◆ **Required action**
Report, in full, each line of the material below in which the string "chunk" occurs.

◆ **Supplied data**

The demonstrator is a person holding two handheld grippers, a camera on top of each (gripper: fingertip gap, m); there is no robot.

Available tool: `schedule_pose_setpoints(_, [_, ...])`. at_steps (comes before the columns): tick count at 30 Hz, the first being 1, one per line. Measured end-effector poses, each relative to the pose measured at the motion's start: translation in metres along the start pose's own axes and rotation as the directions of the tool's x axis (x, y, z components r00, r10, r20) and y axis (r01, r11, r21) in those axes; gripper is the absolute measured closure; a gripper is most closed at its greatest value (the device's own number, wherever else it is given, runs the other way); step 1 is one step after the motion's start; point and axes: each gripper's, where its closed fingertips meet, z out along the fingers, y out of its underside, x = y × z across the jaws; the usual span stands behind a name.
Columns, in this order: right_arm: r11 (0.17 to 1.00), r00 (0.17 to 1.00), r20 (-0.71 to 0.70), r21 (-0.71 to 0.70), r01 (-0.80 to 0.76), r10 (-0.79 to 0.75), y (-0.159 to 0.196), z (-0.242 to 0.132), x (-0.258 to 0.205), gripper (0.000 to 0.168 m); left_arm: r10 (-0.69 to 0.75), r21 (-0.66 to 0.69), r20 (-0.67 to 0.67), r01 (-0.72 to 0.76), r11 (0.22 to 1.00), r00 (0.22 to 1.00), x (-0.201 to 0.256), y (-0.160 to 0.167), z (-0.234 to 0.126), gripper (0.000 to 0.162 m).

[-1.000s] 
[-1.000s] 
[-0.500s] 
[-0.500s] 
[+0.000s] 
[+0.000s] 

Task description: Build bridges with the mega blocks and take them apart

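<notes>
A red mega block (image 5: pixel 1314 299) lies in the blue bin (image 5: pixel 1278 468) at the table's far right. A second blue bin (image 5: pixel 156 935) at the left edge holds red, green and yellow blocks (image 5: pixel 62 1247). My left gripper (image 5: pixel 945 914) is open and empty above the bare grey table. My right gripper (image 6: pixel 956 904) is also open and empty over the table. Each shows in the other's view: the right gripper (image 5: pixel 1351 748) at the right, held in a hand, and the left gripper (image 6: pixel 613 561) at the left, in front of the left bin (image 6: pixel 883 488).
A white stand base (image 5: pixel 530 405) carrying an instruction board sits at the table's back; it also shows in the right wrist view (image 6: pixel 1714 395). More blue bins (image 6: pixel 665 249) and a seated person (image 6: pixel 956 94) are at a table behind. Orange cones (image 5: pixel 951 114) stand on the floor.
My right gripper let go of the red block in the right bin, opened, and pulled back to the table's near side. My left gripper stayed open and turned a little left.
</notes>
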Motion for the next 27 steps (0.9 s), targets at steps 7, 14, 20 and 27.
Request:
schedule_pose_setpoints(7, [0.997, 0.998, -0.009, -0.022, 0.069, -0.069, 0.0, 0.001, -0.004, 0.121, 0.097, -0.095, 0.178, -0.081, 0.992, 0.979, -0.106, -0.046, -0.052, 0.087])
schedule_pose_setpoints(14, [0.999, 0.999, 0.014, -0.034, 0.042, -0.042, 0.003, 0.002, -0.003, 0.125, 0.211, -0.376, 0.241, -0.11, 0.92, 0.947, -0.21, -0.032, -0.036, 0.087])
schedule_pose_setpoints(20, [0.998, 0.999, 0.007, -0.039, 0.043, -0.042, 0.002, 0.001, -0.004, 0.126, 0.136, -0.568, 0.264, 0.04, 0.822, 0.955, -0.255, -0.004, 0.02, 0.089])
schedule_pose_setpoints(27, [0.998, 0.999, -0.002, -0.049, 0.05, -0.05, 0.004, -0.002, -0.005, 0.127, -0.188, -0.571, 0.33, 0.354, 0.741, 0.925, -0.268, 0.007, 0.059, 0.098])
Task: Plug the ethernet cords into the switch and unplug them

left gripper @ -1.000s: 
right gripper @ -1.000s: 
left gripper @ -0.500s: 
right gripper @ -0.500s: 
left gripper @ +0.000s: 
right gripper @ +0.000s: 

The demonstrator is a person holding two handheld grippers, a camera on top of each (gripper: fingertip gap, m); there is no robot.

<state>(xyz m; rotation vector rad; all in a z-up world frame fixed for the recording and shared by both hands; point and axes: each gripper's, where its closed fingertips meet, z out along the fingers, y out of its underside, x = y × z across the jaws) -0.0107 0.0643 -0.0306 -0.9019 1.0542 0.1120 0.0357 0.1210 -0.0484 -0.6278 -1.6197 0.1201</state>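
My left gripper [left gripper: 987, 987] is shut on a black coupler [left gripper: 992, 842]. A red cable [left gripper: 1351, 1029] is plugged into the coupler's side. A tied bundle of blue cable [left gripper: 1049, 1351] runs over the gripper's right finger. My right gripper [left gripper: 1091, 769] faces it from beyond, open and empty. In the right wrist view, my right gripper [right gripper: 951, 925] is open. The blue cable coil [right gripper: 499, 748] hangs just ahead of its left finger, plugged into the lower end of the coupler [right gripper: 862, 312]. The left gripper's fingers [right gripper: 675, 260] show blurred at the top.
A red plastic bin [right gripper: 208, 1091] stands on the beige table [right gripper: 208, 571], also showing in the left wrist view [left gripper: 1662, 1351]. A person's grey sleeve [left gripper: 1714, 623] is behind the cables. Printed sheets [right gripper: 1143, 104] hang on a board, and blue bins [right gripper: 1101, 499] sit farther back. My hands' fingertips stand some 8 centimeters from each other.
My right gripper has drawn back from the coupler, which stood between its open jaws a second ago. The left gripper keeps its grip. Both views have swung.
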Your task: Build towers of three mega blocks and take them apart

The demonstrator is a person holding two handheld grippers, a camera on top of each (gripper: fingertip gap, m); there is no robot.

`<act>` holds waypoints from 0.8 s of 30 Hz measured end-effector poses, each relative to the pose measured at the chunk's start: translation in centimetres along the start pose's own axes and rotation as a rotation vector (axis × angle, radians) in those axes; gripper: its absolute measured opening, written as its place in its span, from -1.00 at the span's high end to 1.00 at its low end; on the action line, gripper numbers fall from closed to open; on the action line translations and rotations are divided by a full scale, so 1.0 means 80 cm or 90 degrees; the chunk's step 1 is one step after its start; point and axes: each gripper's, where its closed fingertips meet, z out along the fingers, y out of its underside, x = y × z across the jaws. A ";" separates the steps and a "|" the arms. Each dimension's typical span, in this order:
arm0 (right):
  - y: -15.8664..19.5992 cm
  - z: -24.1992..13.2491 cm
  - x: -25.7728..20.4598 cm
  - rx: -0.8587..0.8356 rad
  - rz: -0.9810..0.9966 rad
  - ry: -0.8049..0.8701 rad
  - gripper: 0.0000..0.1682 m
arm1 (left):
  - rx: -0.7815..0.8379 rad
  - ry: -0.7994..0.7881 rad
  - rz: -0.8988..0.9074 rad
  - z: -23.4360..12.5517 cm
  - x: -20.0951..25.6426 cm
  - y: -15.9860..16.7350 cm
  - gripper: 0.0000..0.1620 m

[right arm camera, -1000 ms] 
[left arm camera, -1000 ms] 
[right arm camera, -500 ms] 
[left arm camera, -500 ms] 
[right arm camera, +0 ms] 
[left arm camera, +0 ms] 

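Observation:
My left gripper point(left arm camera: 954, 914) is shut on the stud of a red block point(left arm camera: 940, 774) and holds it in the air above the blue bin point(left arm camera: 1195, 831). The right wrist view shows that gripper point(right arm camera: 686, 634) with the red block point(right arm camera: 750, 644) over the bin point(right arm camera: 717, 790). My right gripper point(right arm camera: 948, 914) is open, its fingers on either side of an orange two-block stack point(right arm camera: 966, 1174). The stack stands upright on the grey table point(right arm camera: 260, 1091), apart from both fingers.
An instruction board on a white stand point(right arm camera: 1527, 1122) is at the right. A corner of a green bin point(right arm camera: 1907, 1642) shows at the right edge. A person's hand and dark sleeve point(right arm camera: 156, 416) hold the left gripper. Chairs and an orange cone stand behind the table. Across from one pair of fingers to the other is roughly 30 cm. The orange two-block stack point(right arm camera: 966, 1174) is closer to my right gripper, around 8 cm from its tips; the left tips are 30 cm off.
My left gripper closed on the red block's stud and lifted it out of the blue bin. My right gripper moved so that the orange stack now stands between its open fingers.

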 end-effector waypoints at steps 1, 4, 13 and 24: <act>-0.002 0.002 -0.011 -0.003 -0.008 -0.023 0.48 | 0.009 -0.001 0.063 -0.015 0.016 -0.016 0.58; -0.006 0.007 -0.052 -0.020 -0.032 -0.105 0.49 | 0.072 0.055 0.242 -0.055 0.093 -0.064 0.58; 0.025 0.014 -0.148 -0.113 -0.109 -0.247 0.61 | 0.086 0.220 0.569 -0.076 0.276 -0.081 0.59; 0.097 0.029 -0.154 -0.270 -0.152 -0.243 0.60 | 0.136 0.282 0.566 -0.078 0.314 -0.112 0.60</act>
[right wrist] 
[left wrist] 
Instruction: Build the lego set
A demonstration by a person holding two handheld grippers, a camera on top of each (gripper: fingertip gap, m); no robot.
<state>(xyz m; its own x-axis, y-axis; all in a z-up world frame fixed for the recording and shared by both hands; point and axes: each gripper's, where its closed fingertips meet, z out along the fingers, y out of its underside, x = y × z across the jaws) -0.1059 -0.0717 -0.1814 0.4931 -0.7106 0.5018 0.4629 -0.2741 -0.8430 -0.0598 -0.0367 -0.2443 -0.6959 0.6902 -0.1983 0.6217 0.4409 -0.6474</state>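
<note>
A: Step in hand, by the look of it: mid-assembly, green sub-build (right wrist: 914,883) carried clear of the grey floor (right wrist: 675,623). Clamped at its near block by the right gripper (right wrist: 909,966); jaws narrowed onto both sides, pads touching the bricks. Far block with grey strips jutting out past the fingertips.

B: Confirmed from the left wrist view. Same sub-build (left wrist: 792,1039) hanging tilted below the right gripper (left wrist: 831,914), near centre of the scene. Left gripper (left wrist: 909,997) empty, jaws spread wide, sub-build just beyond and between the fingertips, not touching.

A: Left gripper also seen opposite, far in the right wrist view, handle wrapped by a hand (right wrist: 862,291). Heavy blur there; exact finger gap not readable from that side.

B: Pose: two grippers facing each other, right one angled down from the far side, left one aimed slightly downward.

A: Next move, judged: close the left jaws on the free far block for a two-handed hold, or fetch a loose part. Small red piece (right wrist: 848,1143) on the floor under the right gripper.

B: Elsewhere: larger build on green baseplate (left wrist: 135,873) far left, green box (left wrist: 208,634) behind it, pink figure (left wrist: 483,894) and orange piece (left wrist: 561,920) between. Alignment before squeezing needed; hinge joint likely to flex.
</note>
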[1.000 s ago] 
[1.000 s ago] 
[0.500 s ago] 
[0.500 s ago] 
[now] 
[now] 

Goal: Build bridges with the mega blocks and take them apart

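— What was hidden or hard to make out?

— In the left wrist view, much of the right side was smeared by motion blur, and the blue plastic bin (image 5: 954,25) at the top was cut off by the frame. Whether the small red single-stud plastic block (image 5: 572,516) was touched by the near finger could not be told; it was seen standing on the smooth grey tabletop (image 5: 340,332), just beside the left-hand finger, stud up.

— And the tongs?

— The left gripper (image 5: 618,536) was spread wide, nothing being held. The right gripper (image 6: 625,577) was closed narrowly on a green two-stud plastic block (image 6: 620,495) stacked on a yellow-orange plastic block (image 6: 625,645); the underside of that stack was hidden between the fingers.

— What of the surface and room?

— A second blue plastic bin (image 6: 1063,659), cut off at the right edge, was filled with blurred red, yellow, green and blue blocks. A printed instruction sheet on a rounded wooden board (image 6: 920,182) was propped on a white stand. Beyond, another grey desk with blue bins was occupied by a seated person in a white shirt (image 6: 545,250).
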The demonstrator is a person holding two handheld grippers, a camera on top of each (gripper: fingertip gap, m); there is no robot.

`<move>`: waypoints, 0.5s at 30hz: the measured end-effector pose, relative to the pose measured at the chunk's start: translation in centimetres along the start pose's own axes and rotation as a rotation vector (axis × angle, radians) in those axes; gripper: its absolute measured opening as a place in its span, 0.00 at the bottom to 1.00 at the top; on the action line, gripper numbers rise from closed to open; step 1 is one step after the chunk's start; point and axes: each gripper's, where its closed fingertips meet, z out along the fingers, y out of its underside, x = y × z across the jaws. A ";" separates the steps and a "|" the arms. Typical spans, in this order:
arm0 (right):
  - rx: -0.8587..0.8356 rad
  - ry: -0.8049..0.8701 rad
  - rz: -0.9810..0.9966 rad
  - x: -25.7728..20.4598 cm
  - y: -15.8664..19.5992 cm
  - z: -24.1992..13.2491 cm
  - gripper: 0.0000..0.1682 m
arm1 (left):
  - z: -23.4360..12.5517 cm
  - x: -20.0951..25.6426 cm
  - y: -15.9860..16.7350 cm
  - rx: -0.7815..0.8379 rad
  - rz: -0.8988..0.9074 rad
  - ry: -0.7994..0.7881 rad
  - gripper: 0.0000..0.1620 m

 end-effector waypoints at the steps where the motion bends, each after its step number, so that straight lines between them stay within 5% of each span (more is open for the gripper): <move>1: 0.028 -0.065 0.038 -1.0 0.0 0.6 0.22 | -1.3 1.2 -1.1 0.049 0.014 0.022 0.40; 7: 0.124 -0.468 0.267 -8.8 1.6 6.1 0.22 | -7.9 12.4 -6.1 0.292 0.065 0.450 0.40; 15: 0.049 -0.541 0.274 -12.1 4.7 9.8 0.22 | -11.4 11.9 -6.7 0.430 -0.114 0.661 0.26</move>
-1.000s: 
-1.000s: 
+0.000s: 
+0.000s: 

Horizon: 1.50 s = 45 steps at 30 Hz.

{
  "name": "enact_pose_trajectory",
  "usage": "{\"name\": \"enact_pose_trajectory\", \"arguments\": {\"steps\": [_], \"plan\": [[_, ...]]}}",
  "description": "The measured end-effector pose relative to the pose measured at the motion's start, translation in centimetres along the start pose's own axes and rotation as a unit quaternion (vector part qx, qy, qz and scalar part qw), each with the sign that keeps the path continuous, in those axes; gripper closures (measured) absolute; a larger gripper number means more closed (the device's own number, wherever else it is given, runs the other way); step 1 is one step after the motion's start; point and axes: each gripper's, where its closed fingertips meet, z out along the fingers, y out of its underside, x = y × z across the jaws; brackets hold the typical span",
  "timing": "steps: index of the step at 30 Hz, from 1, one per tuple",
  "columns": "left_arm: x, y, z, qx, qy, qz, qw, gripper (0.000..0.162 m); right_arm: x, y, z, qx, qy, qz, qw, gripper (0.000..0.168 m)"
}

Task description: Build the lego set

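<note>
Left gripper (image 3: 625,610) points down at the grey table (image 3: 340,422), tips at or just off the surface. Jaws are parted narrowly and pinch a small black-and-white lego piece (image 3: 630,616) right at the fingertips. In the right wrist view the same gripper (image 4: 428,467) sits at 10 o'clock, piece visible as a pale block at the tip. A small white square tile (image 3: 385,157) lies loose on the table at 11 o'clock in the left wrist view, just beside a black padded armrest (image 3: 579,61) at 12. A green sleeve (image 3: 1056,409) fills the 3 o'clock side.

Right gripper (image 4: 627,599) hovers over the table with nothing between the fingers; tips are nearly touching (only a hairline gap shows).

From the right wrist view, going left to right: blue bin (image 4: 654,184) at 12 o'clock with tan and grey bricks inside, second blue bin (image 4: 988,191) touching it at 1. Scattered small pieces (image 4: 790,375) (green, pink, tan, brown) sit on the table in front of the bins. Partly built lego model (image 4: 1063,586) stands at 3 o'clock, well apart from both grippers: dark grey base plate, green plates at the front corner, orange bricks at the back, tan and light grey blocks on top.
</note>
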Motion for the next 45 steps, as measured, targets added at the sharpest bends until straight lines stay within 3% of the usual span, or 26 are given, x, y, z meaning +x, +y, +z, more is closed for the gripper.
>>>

◆ **Solution to this exercise**
`<act>` holds waypoints from 0.8 s of 30 Hz measured end-effector poses, each relative to the pose measured at the chunk's start: translation in centimetres along the start pose's own axes and rotation as a rotation vector (axis × angle, radians) in those axes; gripper: its absolute measured opening, written as its place in its span, from -1.00 at the span's high end to 1.00 at its low end; on the action line, gripper numbers fall from closed to open; on the action line translations and rotations are divided by a full scale, so 1.0 means 80 cm or 90 degrees; the chunk's step 1 is one step after its start; point and axes: each gripper's, where its closed fingertips meet, z out along the fingers, y out of its underside, x = y × z across the jaws. A ";" separates the steps and a "|" the arms. Each dimension's typical span, in this order:
`<move>`: waypoints, 0.5s at 30hz: the measured end-effector pose, relative to the pose measured at the chunk's start: translation in centimetres along the start pose's own axes and rotation as a rotation vector (axis × angle, radians) in those axes; gripper: its absolute measured opening as a place in its span, 0.00 at the bottom to 1.00 at the top; on the action line, gripper numbers rise from closed to open; step 1 is one step after the chunk's start; point and axes: each gripper's, where its closed fingertips meet, z out along the fingers, y out of its underside, x = y × z across the jaws. A ";" separates the steps and a "|" the arms. Typical spans, in this order:

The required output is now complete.